◆ **Problem details**
Once you reach the line that holds "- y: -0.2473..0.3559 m" in the listing below, output it and every line after it through the line that holds "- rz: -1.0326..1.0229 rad", word for word.

━━━━━━━━━━━━━━━━━━━━━━━━━━━━━━

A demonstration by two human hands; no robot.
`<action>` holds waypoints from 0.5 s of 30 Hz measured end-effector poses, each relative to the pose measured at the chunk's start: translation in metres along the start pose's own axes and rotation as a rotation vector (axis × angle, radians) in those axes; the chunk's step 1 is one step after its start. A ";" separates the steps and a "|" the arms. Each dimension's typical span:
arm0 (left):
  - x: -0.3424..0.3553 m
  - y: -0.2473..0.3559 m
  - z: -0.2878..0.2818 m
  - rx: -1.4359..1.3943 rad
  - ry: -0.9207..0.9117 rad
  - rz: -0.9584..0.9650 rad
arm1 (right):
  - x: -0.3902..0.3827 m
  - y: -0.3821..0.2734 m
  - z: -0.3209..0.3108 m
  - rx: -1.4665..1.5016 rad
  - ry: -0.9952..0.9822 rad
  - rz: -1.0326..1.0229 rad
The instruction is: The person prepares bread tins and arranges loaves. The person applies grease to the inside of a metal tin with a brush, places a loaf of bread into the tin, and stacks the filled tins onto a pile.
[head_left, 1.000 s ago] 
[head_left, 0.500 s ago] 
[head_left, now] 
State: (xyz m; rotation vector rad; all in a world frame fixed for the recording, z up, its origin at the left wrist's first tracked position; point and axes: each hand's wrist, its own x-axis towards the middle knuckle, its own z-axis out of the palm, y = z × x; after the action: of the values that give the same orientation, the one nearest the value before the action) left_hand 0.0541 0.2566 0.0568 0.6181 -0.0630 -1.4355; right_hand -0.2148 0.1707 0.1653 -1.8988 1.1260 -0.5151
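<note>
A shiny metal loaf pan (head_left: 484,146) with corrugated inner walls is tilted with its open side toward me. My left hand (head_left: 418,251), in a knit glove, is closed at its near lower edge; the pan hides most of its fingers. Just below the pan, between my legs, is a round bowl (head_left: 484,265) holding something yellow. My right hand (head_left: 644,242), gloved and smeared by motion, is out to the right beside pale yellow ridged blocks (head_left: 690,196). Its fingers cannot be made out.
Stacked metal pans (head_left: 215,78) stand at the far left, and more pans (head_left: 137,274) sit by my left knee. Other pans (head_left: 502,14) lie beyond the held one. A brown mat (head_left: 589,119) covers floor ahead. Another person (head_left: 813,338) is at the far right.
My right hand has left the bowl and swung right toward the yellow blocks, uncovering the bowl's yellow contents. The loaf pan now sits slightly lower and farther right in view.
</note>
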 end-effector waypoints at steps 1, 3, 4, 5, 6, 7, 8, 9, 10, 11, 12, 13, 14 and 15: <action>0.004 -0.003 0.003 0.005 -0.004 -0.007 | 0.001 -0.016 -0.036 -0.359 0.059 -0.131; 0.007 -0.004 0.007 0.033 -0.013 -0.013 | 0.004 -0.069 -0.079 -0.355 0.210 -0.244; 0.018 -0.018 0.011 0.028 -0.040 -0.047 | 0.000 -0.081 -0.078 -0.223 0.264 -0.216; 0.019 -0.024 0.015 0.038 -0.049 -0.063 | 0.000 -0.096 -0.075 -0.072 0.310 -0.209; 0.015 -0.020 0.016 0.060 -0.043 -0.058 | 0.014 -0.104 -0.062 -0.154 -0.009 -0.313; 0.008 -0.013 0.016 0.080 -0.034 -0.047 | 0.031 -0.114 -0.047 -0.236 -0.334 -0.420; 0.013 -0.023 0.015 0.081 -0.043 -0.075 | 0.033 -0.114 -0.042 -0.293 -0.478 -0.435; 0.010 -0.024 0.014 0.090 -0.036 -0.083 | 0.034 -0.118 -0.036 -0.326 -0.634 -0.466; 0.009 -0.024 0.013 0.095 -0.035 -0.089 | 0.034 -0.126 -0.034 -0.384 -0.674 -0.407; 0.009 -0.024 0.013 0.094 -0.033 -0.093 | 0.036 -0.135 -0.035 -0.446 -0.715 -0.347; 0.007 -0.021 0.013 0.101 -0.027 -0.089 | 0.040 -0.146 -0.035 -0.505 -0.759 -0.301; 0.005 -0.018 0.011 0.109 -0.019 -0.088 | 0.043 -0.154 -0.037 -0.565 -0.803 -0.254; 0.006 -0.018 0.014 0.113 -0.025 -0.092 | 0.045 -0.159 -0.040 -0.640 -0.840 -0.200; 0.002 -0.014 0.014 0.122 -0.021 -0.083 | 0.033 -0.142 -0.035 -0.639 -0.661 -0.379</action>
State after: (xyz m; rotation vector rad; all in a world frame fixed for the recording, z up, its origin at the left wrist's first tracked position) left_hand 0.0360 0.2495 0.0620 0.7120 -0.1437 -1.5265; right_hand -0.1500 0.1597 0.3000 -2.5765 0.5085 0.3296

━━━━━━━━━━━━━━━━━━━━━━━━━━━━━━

◆ **Answer**
  - y: -0.2473..0.3559 m
  - z: -0.2878..0.2818 m
  - rx: -1.4359..1.3943 rad
  - ry: -0.9207..0.9117 rad
  - rz: -0.9584..0.9650 rad
arm1 (right):
  - x: -0.3902..0.3827 m
  - y: -0.3821..0.2734 m
  - z: -0.3209..0.3108 m
  - rx: -1.4665..1.5016 rad
  - ry: -0.9952..0.9822 rad
  - rz: -1.0326..1.0229 rad

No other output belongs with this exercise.